Merge tag 'pin-init-v6.17' of https://github.com/Rust-for-Linux/linux into rust-next

Pull pin-init updates from Benno Lossin:
 "Added:

   - 'impl<T, E> [Pin]Init<T, E> for Result<T, E>', so results are now
     (pin-)initializers.

   - 'Zeroable::init_zeroed()' delegating to 'init_zeroed()'.

   - New 'zeroed()', a safe version of 'mem::zeroed()' and also provide
     it via 'Zeroable::zeroed()'.

   - Implement 'Zeroable' for 'Option<&T>' and 'Option<&mut T>'.

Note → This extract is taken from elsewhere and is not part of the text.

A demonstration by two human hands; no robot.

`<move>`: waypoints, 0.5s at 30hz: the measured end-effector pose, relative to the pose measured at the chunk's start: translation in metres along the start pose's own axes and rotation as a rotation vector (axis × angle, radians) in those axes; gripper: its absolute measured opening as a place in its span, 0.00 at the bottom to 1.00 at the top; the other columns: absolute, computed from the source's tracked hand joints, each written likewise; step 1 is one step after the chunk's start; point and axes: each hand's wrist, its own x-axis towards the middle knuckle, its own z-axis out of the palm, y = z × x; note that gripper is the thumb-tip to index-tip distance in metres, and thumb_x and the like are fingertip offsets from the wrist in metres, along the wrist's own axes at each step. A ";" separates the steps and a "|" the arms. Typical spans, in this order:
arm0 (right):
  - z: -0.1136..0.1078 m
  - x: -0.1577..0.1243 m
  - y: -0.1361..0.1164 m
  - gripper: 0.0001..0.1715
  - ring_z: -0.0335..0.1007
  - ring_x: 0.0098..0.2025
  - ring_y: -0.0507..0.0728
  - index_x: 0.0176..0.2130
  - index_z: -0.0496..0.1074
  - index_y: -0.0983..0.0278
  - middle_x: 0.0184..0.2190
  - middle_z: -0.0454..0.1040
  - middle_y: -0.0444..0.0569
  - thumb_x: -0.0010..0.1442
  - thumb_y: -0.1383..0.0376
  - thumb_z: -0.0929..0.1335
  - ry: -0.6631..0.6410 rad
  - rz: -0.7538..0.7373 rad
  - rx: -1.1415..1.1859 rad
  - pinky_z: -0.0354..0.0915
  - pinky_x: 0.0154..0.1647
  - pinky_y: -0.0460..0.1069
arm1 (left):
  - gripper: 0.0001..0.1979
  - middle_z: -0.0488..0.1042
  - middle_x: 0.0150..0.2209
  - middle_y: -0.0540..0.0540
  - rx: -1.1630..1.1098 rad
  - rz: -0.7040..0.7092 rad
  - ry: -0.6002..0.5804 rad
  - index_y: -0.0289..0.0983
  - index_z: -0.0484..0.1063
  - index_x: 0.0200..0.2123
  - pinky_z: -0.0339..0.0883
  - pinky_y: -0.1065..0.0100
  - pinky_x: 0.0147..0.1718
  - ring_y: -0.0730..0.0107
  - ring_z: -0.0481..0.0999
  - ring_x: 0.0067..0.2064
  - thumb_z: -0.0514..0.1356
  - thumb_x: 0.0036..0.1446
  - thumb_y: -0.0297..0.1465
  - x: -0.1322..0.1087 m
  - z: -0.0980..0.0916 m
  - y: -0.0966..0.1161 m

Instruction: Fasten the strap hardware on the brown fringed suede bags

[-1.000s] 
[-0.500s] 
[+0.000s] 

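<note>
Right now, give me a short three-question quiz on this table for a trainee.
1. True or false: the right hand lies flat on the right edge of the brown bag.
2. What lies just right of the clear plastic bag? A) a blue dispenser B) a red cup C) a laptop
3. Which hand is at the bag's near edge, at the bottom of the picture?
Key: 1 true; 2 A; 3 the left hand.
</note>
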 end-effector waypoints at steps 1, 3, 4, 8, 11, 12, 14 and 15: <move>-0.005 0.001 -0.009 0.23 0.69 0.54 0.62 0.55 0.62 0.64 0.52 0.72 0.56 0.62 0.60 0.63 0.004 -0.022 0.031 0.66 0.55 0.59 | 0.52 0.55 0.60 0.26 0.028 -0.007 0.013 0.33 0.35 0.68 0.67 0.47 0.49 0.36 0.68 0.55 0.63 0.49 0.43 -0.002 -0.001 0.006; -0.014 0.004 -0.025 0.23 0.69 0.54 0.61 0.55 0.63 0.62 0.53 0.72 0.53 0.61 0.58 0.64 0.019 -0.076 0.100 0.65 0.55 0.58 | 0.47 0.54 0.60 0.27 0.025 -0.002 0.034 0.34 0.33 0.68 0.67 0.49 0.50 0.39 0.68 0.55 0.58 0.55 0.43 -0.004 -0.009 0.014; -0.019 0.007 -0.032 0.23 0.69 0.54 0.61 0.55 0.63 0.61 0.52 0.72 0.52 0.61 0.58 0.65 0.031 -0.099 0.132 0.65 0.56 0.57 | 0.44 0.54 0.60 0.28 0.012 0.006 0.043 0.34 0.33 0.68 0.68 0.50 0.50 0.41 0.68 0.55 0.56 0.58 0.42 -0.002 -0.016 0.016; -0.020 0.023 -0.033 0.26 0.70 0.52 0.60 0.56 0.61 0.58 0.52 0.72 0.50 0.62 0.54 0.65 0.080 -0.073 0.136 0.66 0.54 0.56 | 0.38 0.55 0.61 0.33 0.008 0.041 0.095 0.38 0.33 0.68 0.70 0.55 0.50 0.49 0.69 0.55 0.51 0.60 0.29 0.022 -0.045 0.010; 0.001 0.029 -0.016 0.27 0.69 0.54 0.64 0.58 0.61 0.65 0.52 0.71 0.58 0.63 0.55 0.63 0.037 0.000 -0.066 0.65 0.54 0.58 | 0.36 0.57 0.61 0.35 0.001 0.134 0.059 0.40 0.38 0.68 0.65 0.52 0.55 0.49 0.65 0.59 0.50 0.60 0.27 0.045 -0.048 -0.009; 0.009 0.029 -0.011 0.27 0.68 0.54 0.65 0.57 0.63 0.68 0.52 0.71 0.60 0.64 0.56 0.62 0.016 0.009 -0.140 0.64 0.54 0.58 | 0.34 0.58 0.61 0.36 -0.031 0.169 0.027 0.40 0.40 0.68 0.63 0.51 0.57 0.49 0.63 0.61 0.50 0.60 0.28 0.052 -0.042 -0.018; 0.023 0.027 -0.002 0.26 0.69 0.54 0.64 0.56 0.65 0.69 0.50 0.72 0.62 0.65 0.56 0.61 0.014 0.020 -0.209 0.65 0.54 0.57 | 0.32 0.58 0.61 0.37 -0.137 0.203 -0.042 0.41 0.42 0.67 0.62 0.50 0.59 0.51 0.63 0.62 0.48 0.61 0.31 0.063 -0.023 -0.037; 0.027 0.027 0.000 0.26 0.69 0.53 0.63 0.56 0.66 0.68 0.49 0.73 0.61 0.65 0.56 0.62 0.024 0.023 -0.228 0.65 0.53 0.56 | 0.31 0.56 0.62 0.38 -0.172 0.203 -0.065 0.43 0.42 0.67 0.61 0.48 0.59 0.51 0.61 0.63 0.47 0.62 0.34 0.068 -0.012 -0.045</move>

   - Implement 'Zeroable' for 'Option<[unsafe] [extern "abi"]
     fn(...args...) -> ret>' for '"Rust"' and '"C"' ABIs and up to 20
     arguments.

  Changed:

   - Blanket impls of 'Init' and 'PinInit' from 'impl<T, E>
     [Pin]Init<T, E> for T' to 'impl<T> [Pin]Init<T> for T'.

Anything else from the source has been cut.